Import necessary libraries and define helper functions for key operations such as creating topics, producing messages, and querying Iceberg tables.

In [10]:
import uuid
from confluent_kafka import Producer
from confluent_kafka.serialization import StringSerializer, SerializationContext, MessageField
from confluent_kafka.schema_registry import SchemaRegistryClient
from confluent_kafka.schema_registry.avro import AvroSerializer
from confluent_kafka.admin import AdminClient, NewTopic
from confluent_kafka.cimpl import KafkaException, KafkaError
from datetime import datetime, timezone
from faker import Faker
from pyspark.sql import SparkSession
from pyspark.sql.utils import AnalysisException

# Configuration constants
KAFKA_BOOTSTRAP_SERVERS = 'automq:9092'
SCHEMA_REGISTRY_URL = 'http://schema-registry:8081'
TOPIC_NAME = 'web_page_view_events'

# Initialize AdminClient and SchemaRegistryClient
admin_client_conf = {'bootstrap.servers': KAFKA_BOOTSTRAP_SERVERS}
admin_client = AdminClient(admin_client_conf)
schema_registry_conf = {'url': SCHEMA_REGISTRY_URL}
schema_registry_client = SchemaRegistryClient(schema_registry_conf)

# Initialize SparkSession
spark = SparkSession.builder.appName("AutoMQ Table Topic Demo").getOrCreate()
fake = Faker()

# Helper function: Create a Kafka Topic
def create_topic(topic_name, num_partitions=1, replication_factor=1, config=None):
    if config is None:
        config = {}
    topics = [NewTopic(topic_name, num_partitions=num_partitions, replication_factor=replication_factor, config=config)]
    futures = admin_client.create_topics(topics, operation_timeout=30)
    for topic, future in futures.items():
        try:
            future.result()
            print(f"Topic '{topic}' created successfully.")
        except KafkaException as e:
            error = e.args[0]
            if error.code() == KafkaError.TOPIC_ALREADY_EXISTS:
                print(f"Topic '{topic}' already exists.")
            else:
                raise Exception(f"Failed to create topic '{topic}': {error.str()}")

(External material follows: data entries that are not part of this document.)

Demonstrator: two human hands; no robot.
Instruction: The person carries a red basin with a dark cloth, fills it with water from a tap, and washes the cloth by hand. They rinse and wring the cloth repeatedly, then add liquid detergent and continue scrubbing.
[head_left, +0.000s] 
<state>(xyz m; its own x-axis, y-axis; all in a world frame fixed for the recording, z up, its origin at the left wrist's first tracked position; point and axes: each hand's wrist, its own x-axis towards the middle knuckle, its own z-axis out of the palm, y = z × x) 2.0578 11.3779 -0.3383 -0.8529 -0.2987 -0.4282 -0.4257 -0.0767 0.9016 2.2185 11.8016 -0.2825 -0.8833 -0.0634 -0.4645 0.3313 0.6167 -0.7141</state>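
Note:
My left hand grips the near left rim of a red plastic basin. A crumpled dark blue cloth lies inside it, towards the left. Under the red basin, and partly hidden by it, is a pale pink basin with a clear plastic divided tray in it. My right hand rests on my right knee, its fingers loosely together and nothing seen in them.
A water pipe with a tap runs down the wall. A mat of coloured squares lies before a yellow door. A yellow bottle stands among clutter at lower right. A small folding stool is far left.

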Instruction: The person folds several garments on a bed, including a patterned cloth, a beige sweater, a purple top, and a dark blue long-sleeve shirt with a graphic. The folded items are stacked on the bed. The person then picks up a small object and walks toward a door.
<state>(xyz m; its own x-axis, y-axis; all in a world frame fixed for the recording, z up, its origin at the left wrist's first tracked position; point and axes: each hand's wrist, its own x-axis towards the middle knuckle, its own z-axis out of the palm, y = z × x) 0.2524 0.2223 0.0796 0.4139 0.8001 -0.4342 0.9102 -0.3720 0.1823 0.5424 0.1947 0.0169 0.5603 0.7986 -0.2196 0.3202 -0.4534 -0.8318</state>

# Helper function: Create a Producer
def create_producer():
    producer_conf = {'bootstrap.servers': KAFKA_BOOTSTRAP_SERVERS}
    return Producer(producer_conf)

# Helper function: Produce events to Kafka
def produce_events(producer, topic_name, events_data, avro_serializer, string_serializer):
    for event in events_data:
        try:
            producer.produce(
                topic=topic_name,
                key=string_serializer(event.event_id),
                value=avro_serializer(event, SerializationContext(topic_name, MessageField.VALUE)),
                on_delivery=delivery_report
            )
        except Exception as e:
            print(f"Failed to produce event {event.event_id}: {e}")
        producer.poll(0)
    producer.flush()
    print(f"Successfully produced {len(events_data)} event(s) to {topic_name}.")

# Delivery report callback for produced messages
def delivery_report(err, msg):
    if err is not None:
        print(f"Message delivery failed: {err}")
        return
    print(f"Message delivered to {msg.topic()} [partition {msg.partition()}] at offset {msg.offset()}")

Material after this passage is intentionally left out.